▶ [WHAT IS EXPECTED]
Copy each line in the data below that contains the word "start".
━━━━━━━━━━━━━━━━
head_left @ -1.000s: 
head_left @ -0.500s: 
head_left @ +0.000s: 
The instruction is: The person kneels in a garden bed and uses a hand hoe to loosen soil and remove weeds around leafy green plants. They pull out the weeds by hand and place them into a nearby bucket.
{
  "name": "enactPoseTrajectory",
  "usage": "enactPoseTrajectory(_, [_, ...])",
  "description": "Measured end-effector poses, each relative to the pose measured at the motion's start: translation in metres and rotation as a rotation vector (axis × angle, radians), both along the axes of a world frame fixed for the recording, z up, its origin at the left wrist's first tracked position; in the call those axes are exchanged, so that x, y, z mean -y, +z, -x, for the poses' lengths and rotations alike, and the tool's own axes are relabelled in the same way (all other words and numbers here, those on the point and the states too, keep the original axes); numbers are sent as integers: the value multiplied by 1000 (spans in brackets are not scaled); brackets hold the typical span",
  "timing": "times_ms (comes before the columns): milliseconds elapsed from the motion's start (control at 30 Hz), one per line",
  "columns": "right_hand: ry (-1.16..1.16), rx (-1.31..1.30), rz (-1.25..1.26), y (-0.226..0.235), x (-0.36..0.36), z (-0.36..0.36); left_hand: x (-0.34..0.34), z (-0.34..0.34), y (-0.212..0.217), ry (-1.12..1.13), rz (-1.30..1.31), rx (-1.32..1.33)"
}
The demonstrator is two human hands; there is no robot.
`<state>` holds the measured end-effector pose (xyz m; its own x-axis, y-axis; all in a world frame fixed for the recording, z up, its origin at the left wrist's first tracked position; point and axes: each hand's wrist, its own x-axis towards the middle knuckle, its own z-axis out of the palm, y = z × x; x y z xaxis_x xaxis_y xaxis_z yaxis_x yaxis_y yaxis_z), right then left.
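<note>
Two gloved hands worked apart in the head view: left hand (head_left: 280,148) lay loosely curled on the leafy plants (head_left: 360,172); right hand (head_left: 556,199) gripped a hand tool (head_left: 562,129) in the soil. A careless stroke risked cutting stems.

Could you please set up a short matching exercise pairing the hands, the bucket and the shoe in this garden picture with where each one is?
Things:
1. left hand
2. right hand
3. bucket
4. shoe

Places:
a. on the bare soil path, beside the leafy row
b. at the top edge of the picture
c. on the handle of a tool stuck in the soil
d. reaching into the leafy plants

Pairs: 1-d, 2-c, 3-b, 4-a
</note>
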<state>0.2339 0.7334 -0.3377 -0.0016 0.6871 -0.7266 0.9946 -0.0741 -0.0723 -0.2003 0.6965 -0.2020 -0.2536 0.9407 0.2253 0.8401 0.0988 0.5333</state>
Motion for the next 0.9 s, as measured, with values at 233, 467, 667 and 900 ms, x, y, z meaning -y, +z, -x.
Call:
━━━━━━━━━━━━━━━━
▶ [ANSWER BOX]
  "description": "Measured end-effector poses, each relative to the pose measured at the motion's start: translation in metres and rotation as a rotation vector (axis × angle, radians), both along the axes of a world frame fixed for the recording, z up, its origin at the left wrist's first tracked position; in the call those axes are exchanged, so that x, y, z mean -y, +z, -x, for the poses' lengths and rotations alike, and the tool's own axes are relabelled in the same way (all other words and numbers here, those on the point and the states too, keep the original axes); numbers are sent as integers: the value multiplied by 1000 (spans in brackets are not scaled); brackets hold the typical span",
  "timing": "times_ms (comes before the columns): milliseconds elapsed from the motion's start (control at 30 Hz), one per line",

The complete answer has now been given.